### What is needed
Retyping the entries exactly is all that is required.

### Records to process
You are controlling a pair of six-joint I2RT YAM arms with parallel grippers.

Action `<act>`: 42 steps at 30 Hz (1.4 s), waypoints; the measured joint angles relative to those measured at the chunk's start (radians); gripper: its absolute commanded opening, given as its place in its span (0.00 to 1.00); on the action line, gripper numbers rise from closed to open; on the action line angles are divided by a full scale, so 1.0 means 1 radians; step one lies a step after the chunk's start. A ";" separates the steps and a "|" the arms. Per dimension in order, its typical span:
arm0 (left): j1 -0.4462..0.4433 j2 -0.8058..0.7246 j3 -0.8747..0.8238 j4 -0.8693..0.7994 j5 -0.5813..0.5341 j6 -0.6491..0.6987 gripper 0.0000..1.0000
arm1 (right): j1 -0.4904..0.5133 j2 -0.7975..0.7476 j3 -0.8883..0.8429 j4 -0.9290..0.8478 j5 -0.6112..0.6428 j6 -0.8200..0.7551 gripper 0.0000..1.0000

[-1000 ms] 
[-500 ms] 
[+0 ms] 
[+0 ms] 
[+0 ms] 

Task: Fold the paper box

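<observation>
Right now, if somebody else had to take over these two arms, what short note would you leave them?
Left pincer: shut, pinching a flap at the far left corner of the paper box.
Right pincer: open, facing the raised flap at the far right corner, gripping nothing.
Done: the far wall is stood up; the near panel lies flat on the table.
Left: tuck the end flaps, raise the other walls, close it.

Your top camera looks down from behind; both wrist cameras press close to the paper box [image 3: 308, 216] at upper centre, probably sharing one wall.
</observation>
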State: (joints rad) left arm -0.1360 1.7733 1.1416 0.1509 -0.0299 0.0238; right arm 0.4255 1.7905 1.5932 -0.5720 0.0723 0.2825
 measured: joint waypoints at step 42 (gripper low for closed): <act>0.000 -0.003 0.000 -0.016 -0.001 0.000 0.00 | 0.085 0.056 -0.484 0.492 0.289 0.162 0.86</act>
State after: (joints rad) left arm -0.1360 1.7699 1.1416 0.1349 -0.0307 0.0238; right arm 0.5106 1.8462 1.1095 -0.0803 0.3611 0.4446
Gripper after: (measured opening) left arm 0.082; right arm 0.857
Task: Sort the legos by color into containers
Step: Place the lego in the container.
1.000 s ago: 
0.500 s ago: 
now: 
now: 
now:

### Final answer
You are controlling a pair of six-joint I2RT YAM arms with parallel grippers.

Action `<act>`: 42 steps at 30 Hz (1.4 s), waypoints; the measured joint angles relative to those measured at the chunk's start (radians); gripper: its absolute commanded opening, given as its place in its span (0.00 to 1.00); on the action line, gripper numbers rise from closed to open; on the action line angles are divided by a full scale, so 1.0 means 1 radians; step one lies a step after the chunk's start. A ";" separates the steps and a "|" the arms. Per dimension in order, its typical span:
arm0 (left): j1 -0.4462..0.4433 j2 -0.8058..0.7246 j3 -0.8747..0.8238 j4 -0.8693..0.7994 j5 -0.5813..0.5341 j6 -0.6491..0.6987 gripper 0.0000..1.0000
arm1 (right): j1 -0.4904..0.5133 j2 -0.7975..0.7476 j3 -0.8883..0.8429 j4 -0.9290..0.8478 j5 -0.6112..0.6428 j6 -0.8200..0.7551 gripper 0.0000..1.0000

[-1000 ms] 
[-500 ms] 
[+0 ms] 
[+0 ms] 
[+0 ms] 

Task: Fold the paper box

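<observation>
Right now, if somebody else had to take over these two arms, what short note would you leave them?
Left pincer: shut, pinching a flap at the far left corner of the paper box.
Right pincer: open, facing the raised flap at the far right corner, gripping nothing.
Done: the far wall is stood up; the near panel lies flat on the table.
Left: tuck the end flaps, raise the other walls, close it.

Your top camera looks down from behind; both wrist cameras press close to the paper box [image 3: 308, 216] at upper centre, probably sharing one wall.
</observation>
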State: (joints rad) left arm -0.1360 1.7733 1.1416 0.1509 -0.0299 0.0238; right arm 0.4255 1.7905 1.5932 -0.5720 0.0723 0.2825
 measured: joint waypoints at step 42 (gripper low for closed): <act>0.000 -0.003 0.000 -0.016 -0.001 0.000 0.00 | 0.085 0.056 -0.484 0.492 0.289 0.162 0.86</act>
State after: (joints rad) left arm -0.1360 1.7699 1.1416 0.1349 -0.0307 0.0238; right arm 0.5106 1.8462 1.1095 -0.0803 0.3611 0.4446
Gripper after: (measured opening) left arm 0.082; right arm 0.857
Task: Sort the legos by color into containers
Step: Place the lego in the container.
1.000 s ago: 
0.500 s ago: 
now: 
now: 
now:

Nothing else remains for this exercise.